Opinion
Procedurally Consolidated Under 01-60386-DOT
September 23, 2002
Benjamin C. Ackerly, VSB No. 9120, Tyler P. Brown, VSB No. 28072, HUNTON WILLIAMS, Richmond, Virginia, Counsel for Keith L. Phillips, Chapter 11 Trustee.
Paul M. Nussbaum, Brent C. Strickland, Bar No. 38850, WHITEFORD, TAYLOR PRESTON, L.L.P., Baltimore, Maryland, H. Slayton Dabney, Jr., Doug Foley, Bar No. 34364, McGUIRE WOODS LLP, Richmond, Virginia, Counsel for the Official Committee of Unsecured Creditors.

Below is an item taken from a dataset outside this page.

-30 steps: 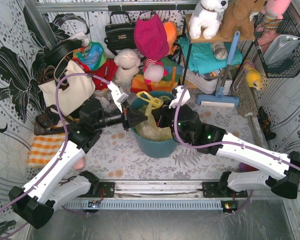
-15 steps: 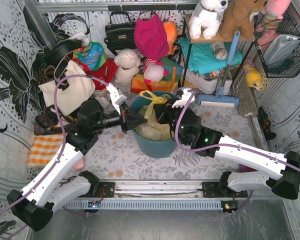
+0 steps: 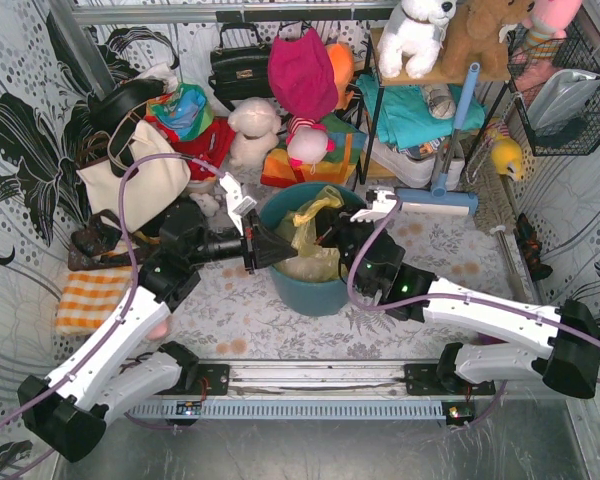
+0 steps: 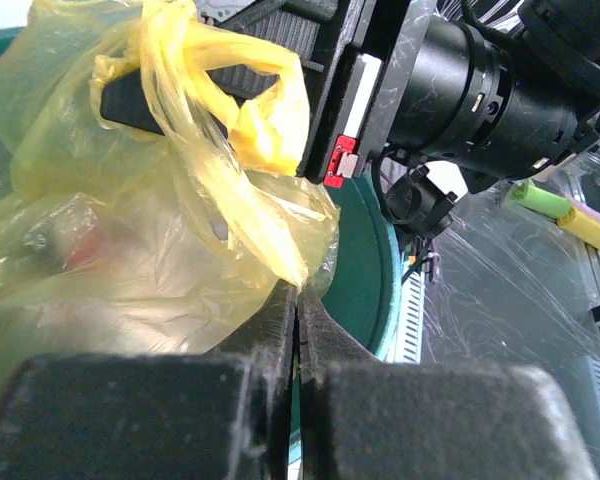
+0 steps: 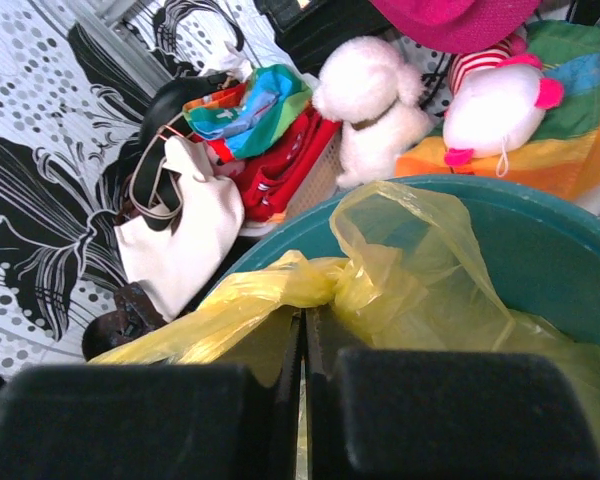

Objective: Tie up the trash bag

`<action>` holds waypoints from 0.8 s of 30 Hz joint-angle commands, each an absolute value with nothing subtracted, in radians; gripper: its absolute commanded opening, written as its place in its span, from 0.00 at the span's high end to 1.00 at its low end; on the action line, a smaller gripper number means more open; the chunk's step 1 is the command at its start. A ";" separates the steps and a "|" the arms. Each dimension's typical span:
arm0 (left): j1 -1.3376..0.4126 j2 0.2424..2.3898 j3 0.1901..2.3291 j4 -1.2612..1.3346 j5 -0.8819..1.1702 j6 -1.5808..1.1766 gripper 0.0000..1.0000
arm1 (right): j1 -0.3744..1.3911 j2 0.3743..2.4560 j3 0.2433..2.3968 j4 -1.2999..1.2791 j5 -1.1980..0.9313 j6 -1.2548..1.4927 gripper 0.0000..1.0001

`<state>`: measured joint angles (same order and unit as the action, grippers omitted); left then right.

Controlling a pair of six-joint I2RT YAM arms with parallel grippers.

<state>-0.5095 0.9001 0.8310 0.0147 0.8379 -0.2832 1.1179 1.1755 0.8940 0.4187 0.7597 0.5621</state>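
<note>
The trash bag (image 3: 310,225) sits inside a round teal bin (image 3: 315,295) at the middle of the table, its loose top standing above the rim. It is thin, see-through yellow film, creased and shiny, paler and cloudier low down where crumpled contents press against it. One floppy end is drawn into a tight, ropy twist (image 5: 330,285) that loops back on itself; beyond it the film puffs out in a soft, wrinkled bubble.

At the bag's nine o'clock the left gripper (image 3: 277,250) reaches in over the rim. Its matte black fingers (image 4: 130,420) are pressed together with only a hairline slit between them, nipping a pointed corner of the yellow film. At three o'clock the right gripper (image 3: 332,238) faces it, jaws likewise clamped tight, on the twisted strand.

The bin is smooth, hard plastic. At its ten o'clock slumps a cream canvas tote (image 3: 130,185) with dark straps; at twelve o'clock lies a fluffy white plush toy (image 3: 252,130).
</note>
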 commanded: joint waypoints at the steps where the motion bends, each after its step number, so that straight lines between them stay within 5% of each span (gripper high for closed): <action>1: -0.507 0.919 0.816 0.096 0.887 -0.318 0.93 | 1.120 1.196 0.837 0.699 0.723 0.503 1.00; 15: -0.515 0.923 0.810 0.107 0.877 -0.325 0.86 | 1.118 1.295 0.686 1.197 0.565 0.406 1.00; 20: -0.515 0.893 0.869 -0.036 0.764 -0.235 0.59 | 1.120 1.305 0.660 1.286 0.538 0.394 1.00; 24: -0.515 0.847 0.920 -0.114 0.556 -0.203 0.50 | 1.120 1.301 0.663 1.282 0.536 0.384 1.00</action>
<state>-0.5110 0.9043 0.8425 -0.0578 0.7605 -0.2630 1.1179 1.3045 0.6651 1.1828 0.5617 0.4099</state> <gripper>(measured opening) 0.480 0.003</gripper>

Upon consideration of the Emergency Motion by Keith L. Phillips, Chapter 11 Trustee and the Official Committee of Unsecured Creditors for Interim and Final Order Approving Terms of Post-Petition Trade Credit Financing by Critical Vendors (the "Emergency Motion"), and upon consideration of any objection thereto, the Court having held an interim hearing on the Emergency Motion, it is this 23rd day of September, 2002, by the United States Bankruptcy Court for the District of Virginia;
IT IS HEREBY ORDERED, ADJUDGED, FOUND, AND DECREED that:
1. Disposition. The Emergency Motion is hereby granted in its entirety on an interim basis, and any objections thereto that have not previously been withdrawn are hereby overruled. The Loans (defined terms not defined herein shall have the same meaning as in the Emergency Motion), the terms for repayment of the Loans and the security of the Loans are hereby approved and granted upon the following terms:
(a) Amount of the Loan. Each of the vendors identified below ("the Critical Vendors") agree to extend additional credit to the Debtors in the approximate amount but not to exceed the amount set opposite their name, and the amount of such additional credit at any time outstanding shall be deemed a loan (hereinafter, the "Loan" and, collectively, "the Loans") pursuant to Section 364 of the Bankruptcy Code.
1. Citgo Petroleum Corporation — $1.3 million
2. Cloverland Greenspring Diary — $90,000
3. Coca Cola Enterprises, Inc. — $100,000
4. Pepsi Bottling Group and Pepsi-Cola Bottling Group, LLC — $250,000
5. Frank Bradley Entities — $200,000
The Frank Bradley Entities consist of Frank B. Bradley, III, The Beale Company of Virginia, Inc., Bradley Ltd. #1 LLC, Bradley Ltd. #12 LLC, Bradley Ltd. #14, LLC, Bradley Ltd. #19 LLC, Bradley Ltd. #22 LLC, Bradley Ltd. — Sylvania Heights, LLC, Bradley Ltd — Stonewall Parkway, LLC, Bradley Ltd. #30 LLC, Bradley Ltd. #32 LLC, Bradley Ltd. #33 LLC, Bradley Ltd. #34 LLC, Bradley Ltd. #36 LLC, Bradley Ltd. #40 LLC, Bradley Ltd. #41 LLC, Bradley Ltd. #44 LLC, Bradley Ltd. #51 LLC, Bradley Ltd. #52 LLC, Dabco Partners #1 LLC, Dabco Partners #2 LLC, Dabco Partners #18 LLC, Dabco Partners #26 LLC, Dabco Partners #45 LLC, Dabco Partners #48 LLC, and Heritage Properties, LLC.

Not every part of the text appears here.